Il detenuto e i tentativi ignorati
L’inalazione del contenuto delle bombolette di gas è considerato il secondo mezzo maggiormente utilizzato per mettere in atto condotte suicidarie all’interno degli istituti di reclusione, ma Modena rischia di diventare un caso. Il carcere Sant’Anna è tristemente noto per la morte di nove detenuti che assaltarono la farmacia durante le proteste nel periodo dell’emergenza pandemica.
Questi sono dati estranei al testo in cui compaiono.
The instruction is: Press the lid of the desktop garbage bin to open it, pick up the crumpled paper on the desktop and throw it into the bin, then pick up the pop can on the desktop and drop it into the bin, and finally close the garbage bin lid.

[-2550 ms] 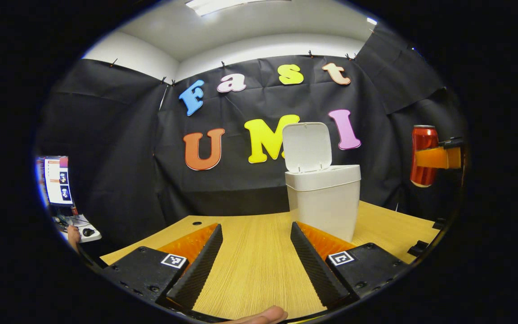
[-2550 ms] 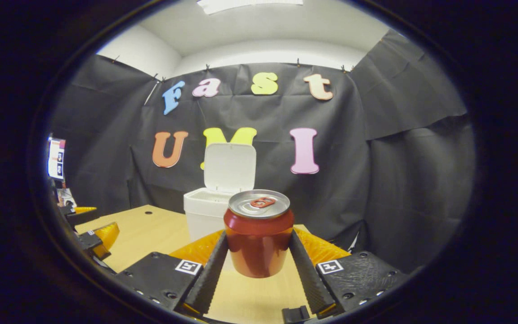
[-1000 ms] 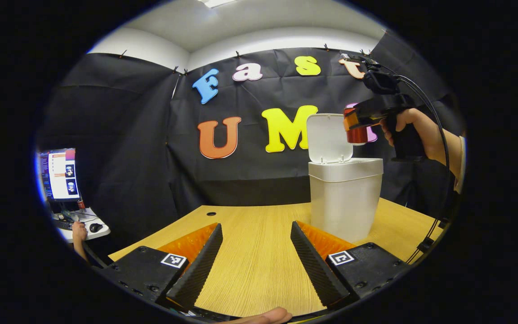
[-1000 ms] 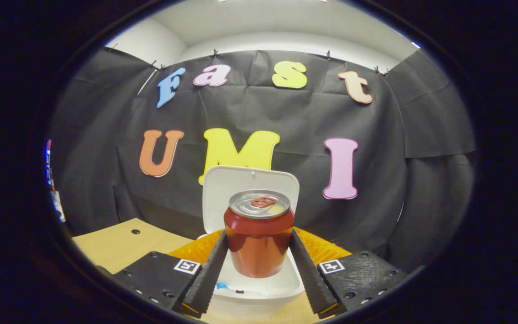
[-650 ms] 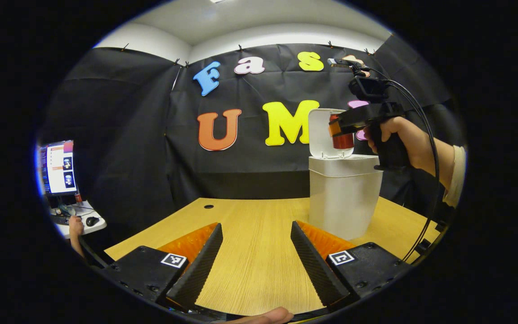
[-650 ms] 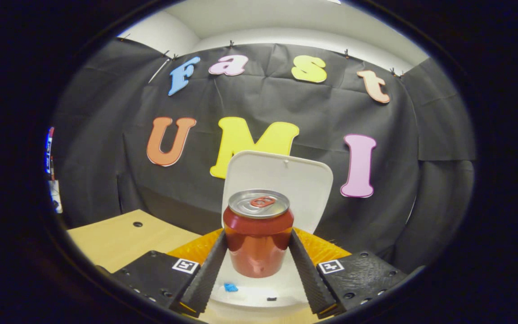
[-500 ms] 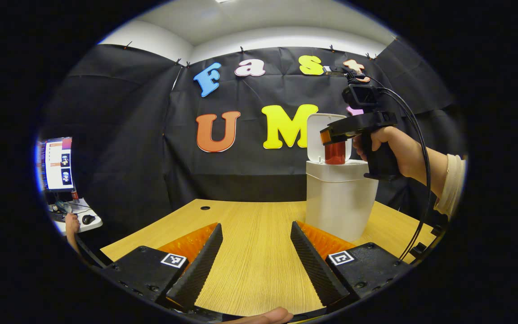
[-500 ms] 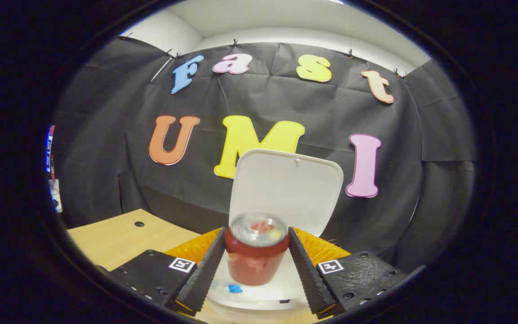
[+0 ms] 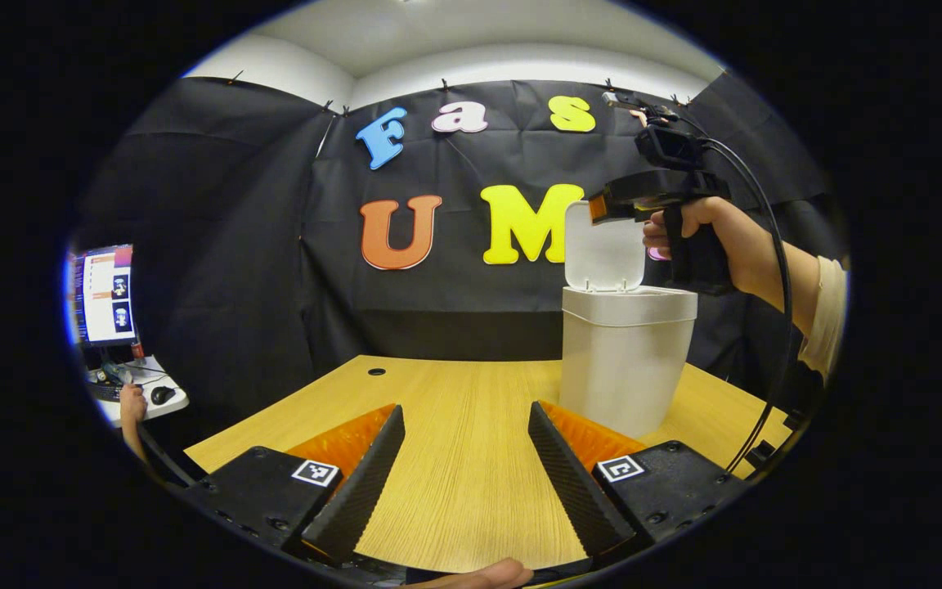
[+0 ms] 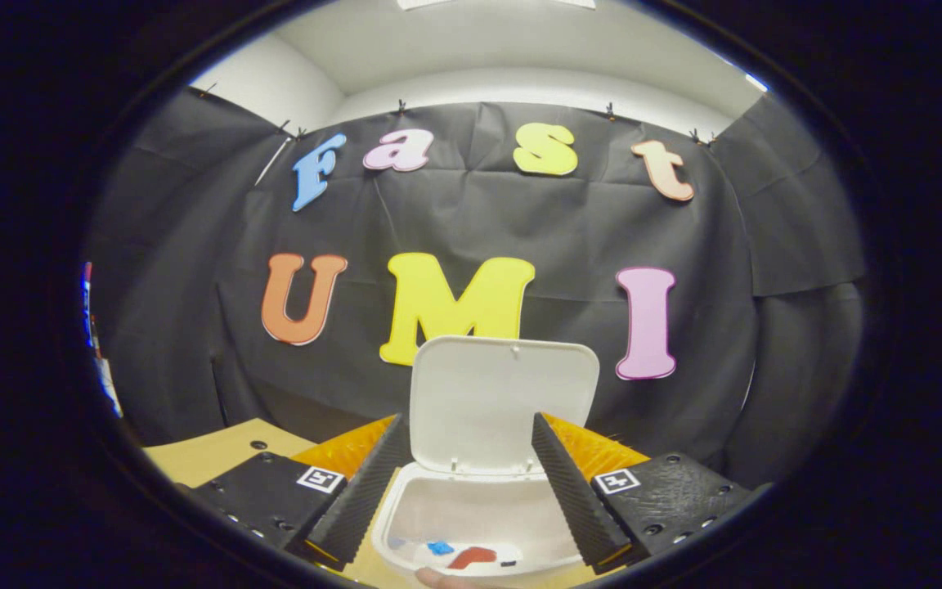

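I am holding my right hand-held gripper [image 10: 464,483] above the bin [image 10: 479,523], its fingers standing apart with nothing between them. Down inside the bin a curved bit of red, the can [image 10: 473,558], is lying on the bottom beside a small blue scrap [image 10: 439,547]; I cannot make out any brand or writing on it. I cannot pick out the paper in there. The lid [image 10: 504,405] is standing upright behind the opening, hinged at the bin's far rim.

In the left gripper view, my left hand-held gripper [image 9: 463,470] is hovering low over the bench [image 9: 455,409], fingers wide apart and gripping nothing. The bin [image 9: 625,360] is standing toward the bench's right edge, just past my right finger [image 9: 573,483], with its lid [image 9: 602,249] raised. My right hand [image 9: 712,241] is holding the other gripper [image 9: 598,209] in front of the top of that lid, above the bin. Each gripper block is carrying a small square black-and-white marker [image 9: 315,472], not readable text. Beyond the bench's left edge a monitor [image 9: 103,294] is glowing, too small to read, above a side table [image 9: 140,397] where another hand [image 9: 131,402] is resting by a mouse [image 9: 162,394].
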`<state>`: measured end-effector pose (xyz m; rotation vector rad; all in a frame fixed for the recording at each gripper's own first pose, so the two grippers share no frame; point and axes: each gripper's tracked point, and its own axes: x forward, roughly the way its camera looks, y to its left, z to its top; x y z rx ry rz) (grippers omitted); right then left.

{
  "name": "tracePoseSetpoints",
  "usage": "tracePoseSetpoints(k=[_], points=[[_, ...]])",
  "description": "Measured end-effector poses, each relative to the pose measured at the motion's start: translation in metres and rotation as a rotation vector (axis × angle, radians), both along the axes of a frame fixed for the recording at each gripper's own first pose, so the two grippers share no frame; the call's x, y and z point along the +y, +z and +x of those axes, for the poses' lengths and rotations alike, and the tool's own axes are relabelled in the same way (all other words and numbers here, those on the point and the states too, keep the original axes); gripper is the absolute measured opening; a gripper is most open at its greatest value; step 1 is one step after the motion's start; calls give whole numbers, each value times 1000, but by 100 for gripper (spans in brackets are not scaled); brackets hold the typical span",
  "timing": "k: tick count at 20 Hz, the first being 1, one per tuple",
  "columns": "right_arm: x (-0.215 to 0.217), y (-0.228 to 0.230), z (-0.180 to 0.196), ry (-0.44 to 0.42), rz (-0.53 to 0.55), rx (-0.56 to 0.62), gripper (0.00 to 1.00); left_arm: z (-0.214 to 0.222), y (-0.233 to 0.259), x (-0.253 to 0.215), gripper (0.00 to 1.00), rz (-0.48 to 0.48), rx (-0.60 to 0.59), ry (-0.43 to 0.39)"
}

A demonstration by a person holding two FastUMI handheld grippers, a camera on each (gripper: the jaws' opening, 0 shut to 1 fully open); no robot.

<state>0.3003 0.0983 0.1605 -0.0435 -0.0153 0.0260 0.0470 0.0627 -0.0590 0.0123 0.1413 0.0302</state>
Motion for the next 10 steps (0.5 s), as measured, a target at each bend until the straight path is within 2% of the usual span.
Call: tracePoseSetpoints(k=[2, 3, 7, 8, 10], points=[[-8, 9, 3, -6, 12, 3, 93, 0, 1, -5, 98, -6, -2, -19], [-9, 16, 5, -2, 21, -3, 95, 0, 1, -7, 98, -6, 2, -25], [-11, 63, 14, 23, 55, -55, 95, 0, -5, -17, 99, -3, 17, -54], [-10, 75, 18, 25, 51, -73, 97, 0, -6, -18, 99, -5, 22, -60], [-11, 91, 31, 25, 38, -99, 95, 4, -10, -21, 99, -16, 28, -73]])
Per quei morti non c’è alcun responsabile, le indagini condotte dalla procura locale, guidata da Luca Masini, sono finite con una richiesta di archiviazione poi accolta dal giudice del tribunale, il caso però è approdato in Europa alla corte di giustizia. Per quelle ore drammatiche, di morte e e violenze, c’è aperto ancora un fascicolo, quello a carico dei detenuti per la devastazione del carcere, ma anche il procedimento sulle presunte torture ai danni dei reclusi per il quale la pubblica accusa aveva chiesto l’archiviazione, respinta dal giudice che ha chiesto nuovi approfondimenti che dovrebbero chiudersi a breve.
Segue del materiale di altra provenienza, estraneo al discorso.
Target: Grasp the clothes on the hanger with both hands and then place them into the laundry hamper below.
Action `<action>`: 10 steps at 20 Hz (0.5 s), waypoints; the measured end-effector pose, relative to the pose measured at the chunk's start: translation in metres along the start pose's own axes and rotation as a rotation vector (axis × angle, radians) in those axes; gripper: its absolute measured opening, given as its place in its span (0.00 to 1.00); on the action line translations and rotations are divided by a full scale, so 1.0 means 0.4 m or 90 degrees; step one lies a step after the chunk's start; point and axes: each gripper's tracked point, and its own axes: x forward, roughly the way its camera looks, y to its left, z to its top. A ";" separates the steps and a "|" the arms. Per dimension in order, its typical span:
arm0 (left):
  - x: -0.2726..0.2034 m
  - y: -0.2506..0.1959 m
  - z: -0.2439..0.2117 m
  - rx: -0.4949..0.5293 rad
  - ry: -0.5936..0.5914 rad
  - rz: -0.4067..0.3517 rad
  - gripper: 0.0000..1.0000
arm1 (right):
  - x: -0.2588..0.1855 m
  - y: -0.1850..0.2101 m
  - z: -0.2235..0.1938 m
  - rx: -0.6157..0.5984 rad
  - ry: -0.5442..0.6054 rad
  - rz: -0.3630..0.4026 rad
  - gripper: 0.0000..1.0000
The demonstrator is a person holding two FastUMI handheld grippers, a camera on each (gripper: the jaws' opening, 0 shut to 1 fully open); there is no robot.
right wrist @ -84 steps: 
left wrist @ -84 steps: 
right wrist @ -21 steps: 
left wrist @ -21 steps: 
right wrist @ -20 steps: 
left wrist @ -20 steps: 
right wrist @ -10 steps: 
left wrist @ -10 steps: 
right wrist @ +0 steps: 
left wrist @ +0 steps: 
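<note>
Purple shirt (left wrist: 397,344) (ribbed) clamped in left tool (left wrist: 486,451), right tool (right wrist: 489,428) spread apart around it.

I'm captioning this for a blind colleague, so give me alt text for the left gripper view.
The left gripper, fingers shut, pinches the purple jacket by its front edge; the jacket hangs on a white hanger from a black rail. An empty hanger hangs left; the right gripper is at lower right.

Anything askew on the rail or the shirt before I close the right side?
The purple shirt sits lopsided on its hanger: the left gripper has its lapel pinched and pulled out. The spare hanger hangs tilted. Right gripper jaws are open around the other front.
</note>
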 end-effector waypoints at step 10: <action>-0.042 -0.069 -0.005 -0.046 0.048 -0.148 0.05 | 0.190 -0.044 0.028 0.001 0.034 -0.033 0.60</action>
Ma torniamo ai suicidi, il gas resta mortale al Sant’Anna. Nel febbraio 2023 Fabio Romagnoli si toglie la vita nello stesso modo. La famiglia chiede giustizia, ma anche in questo la procura ha chiesto l’archiviazione perché non si evidenziano condotte emissive da parte di chi lo aveva in cura, le analisi non hanno escluso che si possa essere trattato di un incidente. Contro la richiesta hanno fatto appello gli avvocati dei congiunti, Luca Sebastiani e Stefania Pettinacci, lamentando una carenza negli approfondimenti investigativi svolti. In particolare, nel caso Romagnoli, familiari e legale pongono un interrogativo: è normale consegnare un fornello a gas, senza limitazioni di tempo, ad un soggetto fragile e complesso?
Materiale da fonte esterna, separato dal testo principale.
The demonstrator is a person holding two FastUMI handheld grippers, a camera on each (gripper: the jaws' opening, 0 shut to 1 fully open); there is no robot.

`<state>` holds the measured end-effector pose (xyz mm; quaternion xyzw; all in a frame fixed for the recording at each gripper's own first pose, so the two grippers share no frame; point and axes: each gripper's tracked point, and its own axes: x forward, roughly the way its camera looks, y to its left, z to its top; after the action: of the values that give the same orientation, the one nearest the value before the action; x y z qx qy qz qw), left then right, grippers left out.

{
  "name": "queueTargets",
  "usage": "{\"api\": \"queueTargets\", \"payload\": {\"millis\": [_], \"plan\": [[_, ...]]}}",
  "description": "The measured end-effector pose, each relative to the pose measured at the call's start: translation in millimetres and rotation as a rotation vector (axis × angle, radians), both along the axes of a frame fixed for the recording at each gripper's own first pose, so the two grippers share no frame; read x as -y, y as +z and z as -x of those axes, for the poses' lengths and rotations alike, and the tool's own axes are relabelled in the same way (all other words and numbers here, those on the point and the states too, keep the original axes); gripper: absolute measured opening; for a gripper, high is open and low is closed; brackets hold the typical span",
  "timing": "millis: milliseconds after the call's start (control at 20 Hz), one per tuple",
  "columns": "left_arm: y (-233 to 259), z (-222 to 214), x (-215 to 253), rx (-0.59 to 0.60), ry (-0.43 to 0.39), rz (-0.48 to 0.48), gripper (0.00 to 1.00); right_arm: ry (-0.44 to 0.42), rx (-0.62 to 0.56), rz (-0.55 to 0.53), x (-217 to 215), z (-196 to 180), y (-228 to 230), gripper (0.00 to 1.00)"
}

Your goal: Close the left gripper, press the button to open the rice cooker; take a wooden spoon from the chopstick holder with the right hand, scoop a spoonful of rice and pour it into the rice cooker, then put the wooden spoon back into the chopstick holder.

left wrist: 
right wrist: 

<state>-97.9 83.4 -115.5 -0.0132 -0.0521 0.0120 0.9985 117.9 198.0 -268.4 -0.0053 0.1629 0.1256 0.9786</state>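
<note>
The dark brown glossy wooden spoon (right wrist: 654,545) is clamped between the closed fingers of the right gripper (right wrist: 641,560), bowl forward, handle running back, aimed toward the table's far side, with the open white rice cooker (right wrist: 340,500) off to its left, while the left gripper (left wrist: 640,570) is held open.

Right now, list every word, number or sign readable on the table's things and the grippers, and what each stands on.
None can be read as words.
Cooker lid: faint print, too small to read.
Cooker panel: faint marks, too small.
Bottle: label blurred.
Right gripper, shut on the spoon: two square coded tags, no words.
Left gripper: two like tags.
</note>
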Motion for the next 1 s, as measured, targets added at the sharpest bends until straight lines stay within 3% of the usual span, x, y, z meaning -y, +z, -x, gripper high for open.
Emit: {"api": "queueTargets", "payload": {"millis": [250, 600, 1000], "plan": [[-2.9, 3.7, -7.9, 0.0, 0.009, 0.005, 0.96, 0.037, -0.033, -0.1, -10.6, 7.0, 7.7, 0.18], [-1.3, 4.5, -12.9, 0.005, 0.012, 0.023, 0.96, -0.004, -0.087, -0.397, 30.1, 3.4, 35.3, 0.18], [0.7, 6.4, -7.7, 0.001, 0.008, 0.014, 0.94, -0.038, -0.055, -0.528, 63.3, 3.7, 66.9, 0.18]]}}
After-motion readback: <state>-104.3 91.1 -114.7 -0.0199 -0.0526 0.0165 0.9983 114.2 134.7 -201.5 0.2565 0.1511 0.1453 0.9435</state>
Il detenuto, infatti, quando aveva fatto il suo ingresso in carcere era stato immediatamente collocato nella zona I-care per certificati problemi di salute mentale. Qualche settimana dopo lo staff medico aveva qualificato Romagnoli come detenuto a rischio medio di suicidio in ragione di pregressi tentativi «autolesivi ed autosoppresivi». Emerge, infatti, dalla lettura degli atti che in passato aveva già posto in essere due tentativi di suicidio, tramite impiccagione, impediti solamente grazie all’intervento delle forze dell’ordine. Per questo è stato chiesto al tribunale di riaprire l’indagine e accertare eventuali responsabilità, la giudice dovrà sciogliere la riserva a breve. «Sono arrabbiato perché avevamo avvisato tutti, avevamo mandato una pec al carcere di Modena, era magrissimo. Avevamo chiesto di farlo visitare. La sua è una morte annunciata», dice Michele Romagnoli, padre di Fabio.